Virginia Woolf’s “The Voyage Out”

I was thinking on this last week when that great storm brewed up on Monday. I could see the clouds when I left the house for my walk, and almost turned back for my camera. It was late, though, and I kept going.

At Powder, after finishing my walk, I could see through the lower layers of mist to this tall cloud, tall, tall, reaching up to the sky as far as the eye could see. I knew then that this storm was going to be something special. I took off in the car to find a place to watch it, but couldn’t find a place to even pull over; not until I turned into the parking lot of a medical center to turn around and found that the back of the lot opened up to a completely clear view of the entire valley. And the storm, that magnificent storm.

I parked not far from a truck also pulled over to watch the storm and several car lengths away from two cars with four young guys. The guys had been skate boarding down the hill next to the medical center; when I pulled in, though, they were all looking at the sky and one of them saw me and started shouting something about the storm, pointing up to the sky.

I walked over to them, as we watched one funnel cloud form and then break apart. And then another. And another. The front of the storm was huge, and the clouds were actually rolled under, as if they had been turned about by forces unseen. One of the guys yelled out, “Let’s get out of here! That’s a tornado that’s forming!” I yelled back, “Why leave? This is incredible!

“You only live once!”, I shouted at him.

“Yeah! Live!

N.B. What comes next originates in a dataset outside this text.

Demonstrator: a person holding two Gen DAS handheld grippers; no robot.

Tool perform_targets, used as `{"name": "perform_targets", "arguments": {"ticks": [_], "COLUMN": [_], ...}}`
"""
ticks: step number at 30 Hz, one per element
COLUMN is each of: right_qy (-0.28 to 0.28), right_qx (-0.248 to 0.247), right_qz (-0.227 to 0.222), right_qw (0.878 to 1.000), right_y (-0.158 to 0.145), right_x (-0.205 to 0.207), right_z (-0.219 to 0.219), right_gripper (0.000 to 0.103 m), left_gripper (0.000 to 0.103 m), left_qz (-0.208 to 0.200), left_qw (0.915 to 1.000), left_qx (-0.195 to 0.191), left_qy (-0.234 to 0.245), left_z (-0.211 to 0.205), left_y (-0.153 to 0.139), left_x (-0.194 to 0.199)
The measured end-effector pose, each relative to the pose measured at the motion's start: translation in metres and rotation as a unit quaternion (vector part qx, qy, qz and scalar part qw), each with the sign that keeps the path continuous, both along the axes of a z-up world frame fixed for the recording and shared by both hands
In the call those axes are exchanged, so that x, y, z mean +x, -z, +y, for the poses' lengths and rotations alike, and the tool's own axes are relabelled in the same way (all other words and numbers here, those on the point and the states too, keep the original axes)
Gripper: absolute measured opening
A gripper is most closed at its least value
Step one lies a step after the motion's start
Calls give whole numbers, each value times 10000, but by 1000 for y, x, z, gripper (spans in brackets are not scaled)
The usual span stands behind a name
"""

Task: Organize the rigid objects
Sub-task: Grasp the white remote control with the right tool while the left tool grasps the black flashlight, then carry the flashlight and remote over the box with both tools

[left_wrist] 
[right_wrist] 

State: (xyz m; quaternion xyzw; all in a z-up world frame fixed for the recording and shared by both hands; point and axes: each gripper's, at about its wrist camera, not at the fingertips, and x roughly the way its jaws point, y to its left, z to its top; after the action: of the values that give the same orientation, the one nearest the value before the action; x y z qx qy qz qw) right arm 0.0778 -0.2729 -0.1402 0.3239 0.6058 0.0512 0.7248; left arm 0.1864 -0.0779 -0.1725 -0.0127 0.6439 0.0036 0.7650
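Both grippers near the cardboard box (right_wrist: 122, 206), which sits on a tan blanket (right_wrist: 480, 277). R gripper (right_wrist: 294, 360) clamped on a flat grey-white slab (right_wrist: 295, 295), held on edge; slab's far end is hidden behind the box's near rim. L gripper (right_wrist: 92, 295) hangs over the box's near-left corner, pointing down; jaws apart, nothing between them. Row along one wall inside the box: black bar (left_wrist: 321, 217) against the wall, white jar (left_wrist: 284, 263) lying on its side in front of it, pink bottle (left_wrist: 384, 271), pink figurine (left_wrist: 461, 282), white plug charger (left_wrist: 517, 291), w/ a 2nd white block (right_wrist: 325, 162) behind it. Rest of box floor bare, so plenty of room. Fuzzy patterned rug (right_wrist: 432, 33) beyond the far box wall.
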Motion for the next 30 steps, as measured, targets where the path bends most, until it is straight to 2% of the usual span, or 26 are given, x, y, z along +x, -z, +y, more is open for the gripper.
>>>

That’s what I want to continue doing!”

They piled into their cars and took off, as I stood in the lot looking up at the clouds as the boiled above me, thinking what an odd thing for that young man to say: being afraid of a storm after spending who knows how long riding a skate board down a very dangerous hill. Understandable though: it’s the degree of control. You control what you do on a skateboard; you have control over your life. But a storm – no man or woman controls a storm. They had chosen the masculine path. I had not.